On Sekizinci Mertebe: bu mertebe, kâinat kitabının kendi müellifi ve sahibi olan Allah’tan nasıl bahsettiklerinden haber verilmektedir. İmkân ve Hudus hakikatleri ile kâinat unsurlarının birbirlerine, akılları hayret içerisinde bırakacak derecede yardımlarının ilahi vücuda nasıl işaret ettiğinden bahsedilmektedir.
On Dokuzuncu Mertebe: Kâinatta mevcut olan dehşetli ve muazzam bir faaliyet manzumesinin ve İlahi konuşmanın ve tekellümünün sıfat ve Esma-i İlahiyeye şehadet ettiğinden bahsetmektedir.
Bu Bab, üç menzilden, her menzil de çeşitli hakikatlerden oluşmaktadır. Bu hakikatlerin her birisi ise bir tevhid mertebesidir.
Birinci Menzil
Birinci Hakikat (Birinci Mertebe): Uluhiyet-i Mutlaka’dan bahsetmektedir.
İkinci Hakikat (İkinci Mertebe): Rububiyet-i Mutlaka’dan bahsetmiştir.
Üçüncü Hakikat; (Üçüncü Mertebe): Kâinattaki mükemmelliğin, ustaları olan Cenab-ı Hakk'ın kemalatına nasıl işaret ettiğinden bahsetmektedir.
Dördüncü Hakikat (Dördüncü Mertebe): Kâinatta var olan dehşetli bir hakimiyetin sahibinin kim olabileceği izah edilmeye çalışılmıştır.
İkinci Menzil
Birinci Hakikat (Beşinci Mertebe): Kibriya ve azamet hakikatıdır.
İkinci Hakikat (Altıncı Mertebe): Kâinatta tasarrufları görünen ef'al-i Rabbaniyenin ıtlak ve ihata ve nihayetsiz bir surette zuhurlarıdır.
Üçüncü Hakikat (Yedinci Mertebe): Mevcudatın ve bilhassa nebatat ve hayvanatın, sür'at-i mutlaka içinde kesret-i mutlaka ve intizam-ı mutlak ile ve sühulet-i mutlaka içinde gayet hüsn-ü san'at ve meharet ve ittikan ve intizam ile ve mebzuliyet-i mutlaka ve ihtilat-ı mutlak içinde gayet kıymetdarlık ve tam imtiyaz ile icadlarıdır.

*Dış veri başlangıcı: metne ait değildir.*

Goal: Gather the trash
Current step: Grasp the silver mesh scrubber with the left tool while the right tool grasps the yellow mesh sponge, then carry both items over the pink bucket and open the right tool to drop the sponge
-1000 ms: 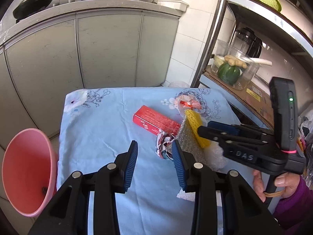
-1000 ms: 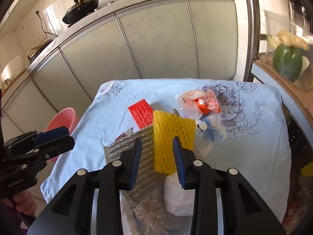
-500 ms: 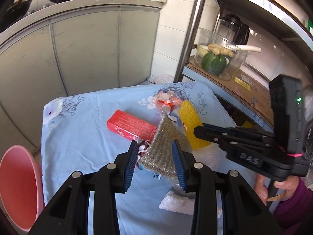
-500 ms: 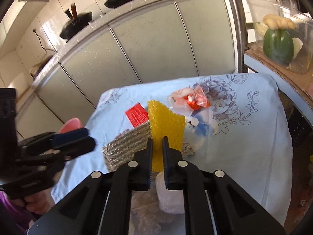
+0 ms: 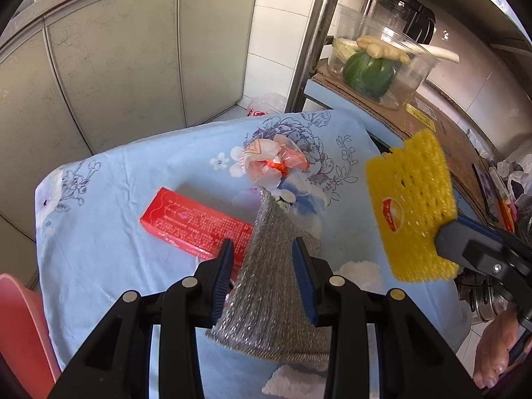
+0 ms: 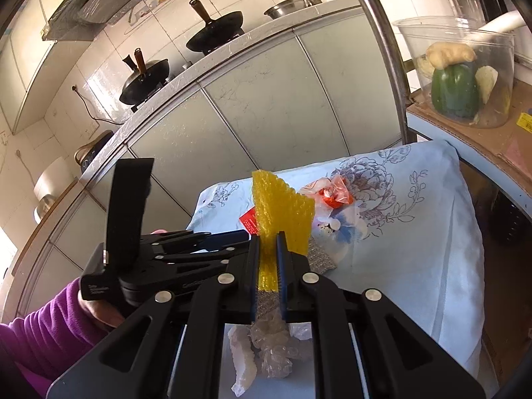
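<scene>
Right tool (image 6: 267, 259) clamped on yellow foam net (image 6: 282, 219).
We see left tool (image 5: 262, 266) gaping around silver mesh (image 5: 272, 299), pads apart, above tabletop (image 5: 109, 232).

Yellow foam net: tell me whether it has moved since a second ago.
Yes. The yellow foam net, clamped in the right gripper, has lifted off the silver mesh, which stays by the red box.
</scene>
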`<act>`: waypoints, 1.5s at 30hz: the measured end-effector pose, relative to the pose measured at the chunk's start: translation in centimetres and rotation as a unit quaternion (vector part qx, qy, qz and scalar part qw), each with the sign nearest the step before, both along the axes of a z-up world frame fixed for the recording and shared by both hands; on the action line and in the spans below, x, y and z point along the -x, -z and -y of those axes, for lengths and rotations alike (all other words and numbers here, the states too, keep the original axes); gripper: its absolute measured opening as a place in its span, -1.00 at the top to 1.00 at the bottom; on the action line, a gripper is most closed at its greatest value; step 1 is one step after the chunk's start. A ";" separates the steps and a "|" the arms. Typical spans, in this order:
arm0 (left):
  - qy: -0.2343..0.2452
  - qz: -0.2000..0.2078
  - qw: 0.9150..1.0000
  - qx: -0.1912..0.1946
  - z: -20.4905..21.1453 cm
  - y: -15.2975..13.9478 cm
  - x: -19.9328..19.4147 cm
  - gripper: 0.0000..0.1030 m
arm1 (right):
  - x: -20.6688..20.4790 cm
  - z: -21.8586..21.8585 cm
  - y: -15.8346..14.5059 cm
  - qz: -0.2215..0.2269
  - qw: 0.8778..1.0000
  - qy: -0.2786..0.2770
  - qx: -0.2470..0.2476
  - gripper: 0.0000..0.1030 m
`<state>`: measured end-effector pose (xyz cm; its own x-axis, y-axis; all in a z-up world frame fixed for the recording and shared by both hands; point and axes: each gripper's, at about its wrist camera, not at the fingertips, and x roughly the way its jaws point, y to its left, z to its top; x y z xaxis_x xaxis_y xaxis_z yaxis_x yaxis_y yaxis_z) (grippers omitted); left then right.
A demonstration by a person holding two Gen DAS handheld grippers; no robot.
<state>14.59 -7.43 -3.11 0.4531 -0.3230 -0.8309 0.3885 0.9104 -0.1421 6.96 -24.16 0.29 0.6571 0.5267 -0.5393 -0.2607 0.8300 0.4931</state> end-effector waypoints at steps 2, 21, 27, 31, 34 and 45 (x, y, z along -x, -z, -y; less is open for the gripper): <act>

Dördüncü Hakikat (Sekizinci Mertebe): Mevcudatın vücudları ve zuhurları, beraberlik ve birbiri içinde birlik ve birbirine benzemeklik ve birbirinin misal-i musaggarı ve nümune-i ekberi ve bir kısım küll ve küllî ve diğer kısım onun cüz'leri ve ferdleri ve birbirine sikke-i fıtratta müşabehet ve nakş-ı san'atta münasebet ve birbirine yardım etmek ve birbirinin vazife-i fıtriyesini tekmil etmek gibi, çok cihet-ül vahdet noktalarında; bedahet derecesinde tevhidi ilân ve sânilerinin vâhid olduğunu isbat etmek ve kâinatın rububiyet cihetinde, tecezzi ve inkısam kabul etmez bir küll ve küllî hükmünde bulunduğunu izhar etmektir.
Beşinci Hakikat (Dokuzuncu Mertebe): Kâinatın mecmuunda ve erkânında ve eczasında ve her mevcudunda bir intizam-ı ekmelin bulunması ve o memleket-i vasianın tedvir ve idaresine medar olan ve heyet-i umumiyesine taalluk eden maddeler ve vazifedarlar birer vâhid olması ve o haşmetli şehir ve meşherde tasarruf eden isimler ve fiiller, birbiri içinde ve birer ve bir mahiyet ve vâhid ve heryerde aynı isim ve aynı fiil olmakla beraber, her şeyi veya ekser eşyayı ihataları ve şümulleri.. ve o zînetli sarayın tedbirine ve şenlenmesine ve binasına medar olan unsurlar ve neviler, birbiri içinde ve birer ve bir mahiyet-i vâhide ve her yerde aynı unsur ve aynı nevi bulunmakla beraber zeminin yüzünü ve ekserisini intişar ile ihata etmeleri...
Üçüncü Menzil
Birinci Hakikat (Onuncu Mertebe): “Fettahiyet" hakikatıdır.”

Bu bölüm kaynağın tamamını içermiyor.